Items from a data source
####################
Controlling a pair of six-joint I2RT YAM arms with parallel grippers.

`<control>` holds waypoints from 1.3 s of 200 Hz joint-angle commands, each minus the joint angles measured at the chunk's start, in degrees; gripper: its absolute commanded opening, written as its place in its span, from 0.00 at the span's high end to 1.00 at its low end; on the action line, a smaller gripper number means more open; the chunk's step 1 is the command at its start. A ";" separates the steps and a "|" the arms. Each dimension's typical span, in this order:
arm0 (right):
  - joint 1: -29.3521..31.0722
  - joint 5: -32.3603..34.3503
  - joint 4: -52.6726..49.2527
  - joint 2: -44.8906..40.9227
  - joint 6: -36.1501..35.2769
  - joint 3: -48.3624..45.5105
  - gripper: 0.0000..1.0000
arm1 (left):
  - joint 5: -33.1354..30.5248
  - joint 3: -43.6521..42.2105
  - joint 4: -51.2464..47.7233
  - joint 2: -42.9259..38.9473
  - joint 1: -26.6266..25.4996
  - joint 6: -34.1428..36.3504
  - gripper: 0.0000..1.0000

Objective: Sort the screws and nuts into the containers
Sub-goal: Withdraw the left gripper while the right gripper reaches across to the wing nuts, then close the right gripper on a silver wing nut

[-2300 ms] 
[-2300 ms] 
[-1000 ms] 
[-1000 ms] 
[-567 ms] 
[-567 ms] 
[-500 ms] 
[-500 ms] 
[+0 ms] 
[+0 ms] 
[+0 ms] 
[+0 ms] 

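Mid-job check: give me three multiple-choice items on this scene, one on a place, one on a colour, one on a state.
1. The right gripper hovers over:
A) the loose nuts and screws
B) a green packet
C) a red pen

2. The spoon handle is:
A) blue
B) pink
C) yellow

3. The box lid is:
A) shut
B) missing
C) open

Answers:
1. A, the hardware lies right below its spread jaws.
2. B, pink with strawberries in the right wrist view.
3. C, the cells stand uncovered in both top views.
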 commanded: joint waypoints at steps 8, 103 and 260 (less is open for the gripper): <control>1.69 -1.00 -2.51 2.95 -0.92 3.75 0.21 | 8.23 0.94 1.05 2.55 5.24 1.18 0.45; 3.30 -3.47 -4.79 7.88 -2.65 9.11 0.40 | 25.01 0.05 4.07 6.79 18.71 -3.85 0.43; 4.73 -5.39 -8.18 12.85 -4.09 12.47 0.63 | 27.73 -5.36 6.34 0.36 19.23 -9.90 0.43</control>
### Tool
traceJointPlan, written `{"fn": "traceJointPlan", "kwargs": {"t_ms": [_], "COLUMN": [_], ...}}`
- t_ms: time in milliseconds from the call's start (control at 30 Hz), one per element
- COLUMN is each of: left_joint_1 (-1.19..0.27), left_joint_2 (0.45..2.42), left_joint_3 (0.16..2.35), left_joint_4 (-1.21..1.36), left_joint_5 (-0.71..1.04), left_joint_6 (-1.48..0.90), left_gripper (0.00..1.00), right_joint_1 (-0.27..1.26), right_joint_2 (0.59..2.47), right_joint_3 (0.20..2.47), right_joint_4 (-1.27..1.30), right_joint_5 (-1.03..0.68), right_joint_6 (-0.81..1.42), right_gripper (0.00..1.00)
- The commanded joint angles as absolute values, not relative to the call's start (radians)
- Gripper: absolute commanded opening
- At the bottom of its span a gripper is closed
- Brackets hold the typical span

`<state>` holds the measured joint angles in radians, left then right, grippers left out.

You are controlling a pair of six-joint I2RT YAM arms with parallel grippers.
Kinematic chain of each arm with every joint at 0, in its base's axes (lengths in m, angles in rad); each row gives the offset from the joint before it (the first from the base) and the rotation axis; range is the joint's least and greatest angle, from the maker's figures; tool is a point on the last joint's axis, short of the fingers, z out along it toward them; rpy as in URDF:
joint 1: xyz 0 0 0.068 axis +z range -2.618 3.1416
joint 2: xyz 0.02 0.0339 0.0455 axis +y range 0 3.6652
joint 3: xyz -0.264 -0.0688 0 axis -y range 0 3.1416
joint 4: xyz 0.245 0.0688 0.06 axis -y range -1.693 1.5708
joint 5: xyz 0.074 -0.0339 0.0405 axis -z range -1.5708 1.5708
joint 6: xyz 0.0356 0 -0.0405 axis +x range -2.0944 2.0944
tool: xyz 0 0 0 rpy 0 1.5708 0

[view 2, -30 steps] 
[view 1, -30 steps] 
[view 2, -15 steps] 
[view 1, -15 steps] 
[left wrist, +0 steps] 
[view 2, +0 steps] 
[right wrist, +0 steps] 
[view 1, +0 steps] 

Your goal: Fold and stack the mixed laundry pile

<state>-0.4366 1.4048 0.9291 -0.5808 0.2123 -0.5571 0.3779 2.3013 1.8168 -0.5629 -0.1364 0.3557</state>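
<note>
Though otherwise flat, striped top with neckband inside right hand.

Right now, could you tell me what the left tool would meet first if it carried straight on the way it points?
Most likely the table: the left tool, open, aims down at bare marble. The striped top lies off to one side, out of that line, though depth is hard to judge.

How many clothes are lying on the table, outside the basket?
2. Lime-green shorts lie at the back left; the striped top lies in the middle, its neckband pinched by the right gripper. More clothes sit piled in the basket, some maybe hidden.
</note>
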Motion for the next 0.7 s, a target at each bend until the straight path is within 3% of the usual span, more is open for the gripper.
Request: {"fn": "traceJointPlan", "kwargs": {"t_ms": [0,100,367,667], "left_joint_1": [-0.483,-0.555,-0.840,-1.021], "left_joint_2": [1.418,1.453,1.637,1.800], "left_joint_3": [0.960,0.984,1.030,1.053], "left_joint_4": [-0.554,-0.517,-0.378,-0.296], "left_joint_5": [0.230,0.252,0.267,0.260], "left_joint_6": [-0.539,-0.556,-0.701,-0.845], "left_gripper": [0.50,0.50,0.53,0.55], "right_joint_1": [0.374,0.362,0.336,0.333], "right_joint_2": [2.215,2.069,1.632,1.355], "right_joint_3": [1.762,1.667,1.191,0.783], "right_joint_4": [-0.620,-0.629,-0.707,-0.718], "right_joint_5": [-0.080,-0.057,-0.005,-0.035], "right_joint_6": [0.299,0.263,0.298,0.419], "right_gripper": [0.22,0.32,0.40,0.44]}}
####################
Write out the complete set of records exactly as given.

Controlling a pair of six-joint I2RT YAM arms with parallel grippers.

`<control>` holds waypoints from 1.3 s of 200 Hz joint-angle commands, each minus the joint angles measured at the chunk's start, in degrees; gripper: its absolute commanded opening, written as its place in its span, from 0.00 at the span's high end to 1.00 at its low end; on the action line, a smaller gripper number means more open; the chunk's step 1 is the command at its start. A ";" separates the steps and a "|" the arms. Each dimension's typical span, in this order:
arm0 (right):
  - joint 1: -29.3521..31.0722
  - joint 5: -32.3603..34.3503
  - joint 4: -52.6726..49.2527
  - joint 2: -44.8906..40.9227
  - joint 6: -36.1501..35.2769
  - joint 3: -48.3624..45.5105
  - gripper: 0.0000..1.0000
arm1 (left):
  - joint 5: -33.1354..30.5248
  - joint 3: -43.6521..42.2105
  - joint 4: -51.2464..47.7233
  - joint 2: -42.9259..38.9473
  - joint 1: -26.6266..25.4996
  - joint 6: -34.1428..36.3504
  - gripper: 0.0000..1.0000

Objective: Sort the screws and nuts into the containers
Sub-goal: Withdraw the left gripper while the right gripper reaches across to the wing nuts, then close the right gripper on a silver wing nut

[-2300 ms] 
[-2300 ms] 
[-1000 ms] 
[-1000 ms] 
[-567 ms] 
[-567 ms] 
[-500 ms] 
[-500 ms] 
[+0 ms] 
[+0 ms] 
[+0 ms] 
[+0 ms] 

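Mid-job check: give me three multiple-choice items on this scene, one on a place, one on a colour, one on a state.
1. The right gripper hovers over:
A) the loose nuts and screws
B) a green packet
C) a red pen

2. The spoon handle is:
A) blue
B) pink
C) yellow

3. The box lid is:
A) shut
B) missing
C) open

Answers:
1. A, the hardware lies right below its spread jaws.
2. B, pink with strawberries in the right wrist view.
3. C, the cells stand uncovered in both top views.
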 commanded: joint waypoints at steps 8, 103 and 260 (less is open for the gripper): <control>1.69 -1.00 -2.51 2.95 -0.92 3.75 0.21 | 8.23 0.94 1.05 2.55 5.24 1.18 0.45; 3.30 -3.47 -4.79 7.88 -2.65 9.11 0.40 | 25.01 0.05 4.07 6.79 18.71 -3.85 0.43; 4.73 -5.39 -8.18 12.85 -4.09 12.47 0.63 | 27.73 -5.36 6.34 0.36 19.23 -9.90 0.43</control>
### Tool
traceJointPlan, written `{"fn": "traceJointPlan", "kwargs": {"t_ms": [_], "COLUMN": [_], ...}}`
- t_ms: time in milliseconds from the call's start (control at 30 Hz), one per element
- COLUMN is each of: left_joint_1 (-1.19..0.27), left_joint_2 (0.45..2.42), left_joint_3 (0.16..2.35), left_joint_4 (-1.21..1.36), left_joint_5 (-0.71..1.04), left_joint_6 (-1.48..0.90), left_gripper (0.00..1.00), right_joint_1 (-0.27..1.26), right_joint_2 (0.59..2.47), right_joint_3 (0.20..2.47), right_joint_4 (-1.27..1.30), right_joint_5 (-1.03..0.68), right_joint_6 (-0.81..1.42), right_gripper (0.00..1.00)
- The commanded joint angles as absolute values, not relative to the call's start (radians)
- Gripper: absolute commanded opening
- At the bottom of its span a gripper is closed
- Brackets hold the typical span

`<state>` holds the measured joint angles in radians, left then right, grippers left out.

You are controlling a pair of six-joint I2RT YAM arms with parallel grippers.
Kinematic chain of each arm with every joint at 0, in its base's axes (lengths in m, angles in rad); each row gives the offset from the joint before it (the first from the base) and the rotation axis; range is the joint's least and greatest angle, from the maker's figures; tool is a point on the last joint's axis, short of the fingers, z out along it toward them; rpy as in URDF:
joint 1: xyz 0 0 0.068 axis +z range -2.618 3.1416
joint 2: xyz 0.02 0.0339 0.0455 axis +y range 0 3.6652
joint 3: xyz -0.264 -0.0688 0 axis -y range 0 3.1416
joint 4: xyz 0.245 0.0688 0.06 axis -y range -1.693 1.5708
joint 5: xyz 0.074 -0.0339 0.0405 axis -z range -1.5708 1.5708
joint 6: xyz 0.0356 0 -0.0405 axis +x range -2.0944 2.0944
tool: xyz 0 0 0 rpy 0 1.5708 0

[view 2, -30 steps] 
[view 1, -30 steps] 
[view 2, -15 steps] 
[view 1, -15 steps] 
[left wrist, +0 steps] 
[view 2, +0 steps] 
[right wrist, +0 steps] 
[view 1, +0 steps] 

Your goal: Fold and stack the mixed laundry pile

<state>-0.4366 1.4048 0.9291 -0.5808 0.2123 -0.5571 0.3779 2.3013 1.8168 -0.5629 -0.1364 0.3557</state>
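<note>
Though otherwise flat, striped top with neckband inside right hand.

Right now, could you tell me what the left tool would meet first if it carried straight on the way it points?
Most likely the table: the left tool, open, aims down at bare marble. The striped top lies off to one side, out of that line, though depth is hard to judge.

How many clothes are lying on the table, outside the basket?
2. Lime-green shorts lie at the back left; the striped top lies in the middle, its neckband pinched by the right gripper. More clothes sit piled in the basket, some maybe hidden.
</note>
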Motion for the next 0.7 s, a target at each bend until the straight path is within 3% of the usual span, more is open for the gripper.
Request: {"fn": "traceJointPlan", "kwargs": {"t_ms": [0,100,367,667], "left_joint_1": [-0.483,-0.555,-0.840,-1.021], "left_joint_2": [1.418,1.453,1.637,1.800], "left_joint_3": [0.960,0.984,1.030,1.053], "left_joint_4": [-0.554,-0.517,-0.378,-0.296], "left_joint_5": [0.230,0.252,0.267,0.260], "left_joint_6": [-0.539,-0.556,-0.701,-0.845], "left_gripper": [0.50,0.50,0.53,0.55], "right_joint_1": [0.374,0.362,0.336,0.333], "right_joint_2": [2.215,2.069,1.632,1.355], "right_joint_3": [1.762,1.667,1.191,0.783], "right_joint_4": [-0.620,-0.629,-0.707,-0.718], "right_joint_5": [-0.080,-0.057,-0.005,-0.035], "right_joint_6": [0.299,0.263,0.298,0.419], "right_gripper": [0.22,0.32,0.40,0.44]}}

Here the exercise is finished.